# NMF applied to Wikipedia articles
In the video, you saw NMF applied to transform a toy word-frequency array. Now it's your turn to apply NMF, this time using the tf-idf word-frequency array of Wikipedia articles, given as a csr matrix articles. Here, fit the model and transform the articles. In the next exercise, you'll explore the result.

## Instructions
- Import NMF from sklearn.decomposition.
- Create an NMF instance called model with 6 components.
- Fit the model to the word count data articles.
- Use the .transform() method of model to transform articles, and assign the result to nmf_features.
- Print nmf_features to get a first idea what it looks like (.round(2) rounds the entries to 2 decimal places.)

In [None]:
import pandas as pd
from scipy.sparse import csr_matrix

df = pd.read_csv(
    "https://raw.githubusercontent.com/marcinsawinski/UEP_KIE_ML_CLASS/refs/heads/main/dc_unsupervised_student/data/Wikipedia%20articles/wikipedia-vectors.csv",
    index_col=0,
)
articles = csr_matrix(df.transpose())
titles = list(df.columns)

In [None]:
# Import NMF
____

# Create an NMF instance: model
model = ____

# Fit the model to articles
____

# Transform the articles: nmf_features
nmf_features = ____

# Print the NMF features
print(nmf_features.round(2))

# NMF features of the Wikipedia articles
Now you will explore the NMF features you created in the previous exercise. A solution to the previous exercise has been pre-loaded, so the array nmf_features is available. Also available is a list titles giving the title of each Wikipedia article.

When investigating the features, notice that for both actors, the NMF feature 3 has by far the highest value. This means that both articles are reconstructed using mainly the 3rd NMF component. In the next video, you'll see why: NMF components represent topics (for instance, acting!).

## Instructions
- Import pandas as pd.
- Create a DataFrame df from nmf_features using pd.DataFrame(). Set the index to titles using index=titles.
- Use the .loc[] accessor of df to select the row with title 'Anne Hathaway', and print the result. These are the NMF features for the article about the actress Anne Hathaway.
- Repeat the last step for 'Denzel Washington' (another actor).

In [None]:
# Import pandas
____

# Create a pandas DataFrame: df
df = ____

# Print the row for 'Anne Hathaway'
print(____)

# Print the row for 'Denzel Washington'
print(____)

# <<<<<<<<<<<<<<<< END OF SECTION >>>>>>>>>>>>>>>>

## NMF learns topics of documents
In the video, you learned when NMF is applied to documents, the components correspond to topics of documents, and the NMF features reconstruct the documents from the topics. Verify this for yourself for the NMF model that you built earlier using the Wikipedia articles. Previously, you saw that the 3rd NMF feature value was high for the articles about actors Anne Hathaway and Denzel Washington. In this exercise, identify the topic of the corresponding NMF component.

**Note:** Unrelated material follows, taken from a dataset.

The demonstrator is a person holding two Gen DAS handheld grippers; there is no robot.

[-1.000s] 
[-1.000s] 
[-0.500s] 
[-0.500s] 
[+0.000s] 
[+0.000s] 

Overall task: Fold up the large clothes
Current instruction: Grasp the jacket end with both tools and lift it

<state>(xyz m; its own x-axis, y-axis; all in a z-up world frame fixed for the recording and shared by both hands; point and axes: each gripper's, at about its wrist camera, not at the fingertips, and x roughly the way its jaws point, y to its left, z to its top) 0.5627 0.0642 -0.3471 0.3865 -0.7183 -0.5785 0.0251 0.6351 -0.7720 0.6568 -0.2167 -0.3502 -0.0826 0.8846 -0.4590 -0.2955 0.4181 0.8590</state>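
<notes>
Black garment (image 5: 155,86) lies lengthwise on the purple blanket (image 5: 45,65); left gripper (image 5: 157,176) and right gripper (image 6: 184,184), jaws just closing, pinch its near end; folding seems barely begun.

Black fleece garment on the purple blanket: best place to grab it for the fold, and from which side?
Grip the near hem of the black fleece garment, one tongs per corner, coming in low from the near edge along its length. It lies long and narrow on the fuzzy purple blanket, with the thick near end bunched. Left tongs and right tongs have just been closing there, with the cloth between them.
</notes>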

The NMF model you built earlier is available as model, while words is a list of the words that label the columns of the word-frequency array.

After you are done, take a moment to recognize the topic that the articles about Anne Hathaway and Denzel Washington have in common!

# Instructions
- Import pandas as pd.
- Create a DataFrame components_df from model.components_, setting columns=words so that columns are labeled by the words.
- Print components_df.shape to check the dimensions of the DataFrame.
- Use the .iloc[] accessor on the DataFrame components_df to select row 3. Assign the result to component.
- Call the .nlargest() method of component, and print the result. This gives the five words with the highest values for that component.

In [None]:
words = pd.read_csv(
    "https://raw.githubusercontent.com/marcinsawinski/UEP_KIE_ML_CLASS/refs/heads/main/dc_unsupervised_student/data/Wikipedia%20articles/wikipedia-vocabulary-utf8.txt",
    header=None,
    names=["words"],
)["words"].tolist()

In [None]:
# Import pandas
import pandas as pd

# Create a DataFrame: components_df
components_df = ____

# Print the shape of the DataFrame
print(components_df.shape)

# Select row 3: component
component = ____

# Print result of nlargest
print(component.nlargest())

# Explore the LED digits dataset
In the following exercises, you'll use NMF to decompose grayscale images into their commonly occurring patterns. Firstly, explore the image dataset and see how it is encoded as an array. You are given 100 images as a 2D array samples, where each row represents a single 13x8 image. The images in your dataset are pictures of a LED digital display.

## Instructions
- Import matplotlib.pyplot as plt.
- Select row 0 of samples and assign the result to digit. For example, to select column 2 of an array a, you could use a[:,2]. Remember that since samples is a NumPy array, you can't use the .loc[] or iloc[] accessors to select specific rows or columns.
- Print digit. This has been done for you. Notice that it is a 1D array of 0s and 1s.
- Use the .reshape() method of digit to get a 2D array with shape (13, 8). Assign the result to bitmap.
- Print bitmap, and notice that the 1s show the digit 7!
- Use the plt.imshow() function to display bitmap as an image.

In [None]:
import pandas as pd

In [None]:
samples = pd.read_csv(
    "https://raw.githubusercontent.com/marcinsawinski/UEP_KIE_ML_CLASS/refs/heads/main/dc_unsupervised_student/data/lcd-digits.csv",
    header=None,
).values
samples

In [None]:
# Import pyplot
from matplotlib import pyplot as plt

# Select the 0th row: digit
digit = ____

# Print digit
print(digit)

# Reshape digit to a 13x8 array: bitmap
bitmap = ____

# Print bitmap
print(bitmap)

# Use plt.imshow to display bitmap
plt.____(____, cmap="gray", interpolation="nearest")
plt.colorbar()
plt.show()

# NMF learns the parts of images
Now use what you've learned about NMF to decompose the digits dataset. You are again given the digit images as a 2D array samples. This time, you are also provided with a function show_as_image() that displays the image encoded by any 1D array:

def show_as_image(sample):
    bitmap = sample.reshape((13, 8))
    plt.figure()
    plt.imshow(bitmap, cmap='gray', interpolation='nearest')
    plt.colorbar()
    plt.show()
After you are done, take a moment to look through the plots and notice how NMF has expressed the digit as a sum of the components!

## Instructions
- Import NMF from sklearn.decomposition.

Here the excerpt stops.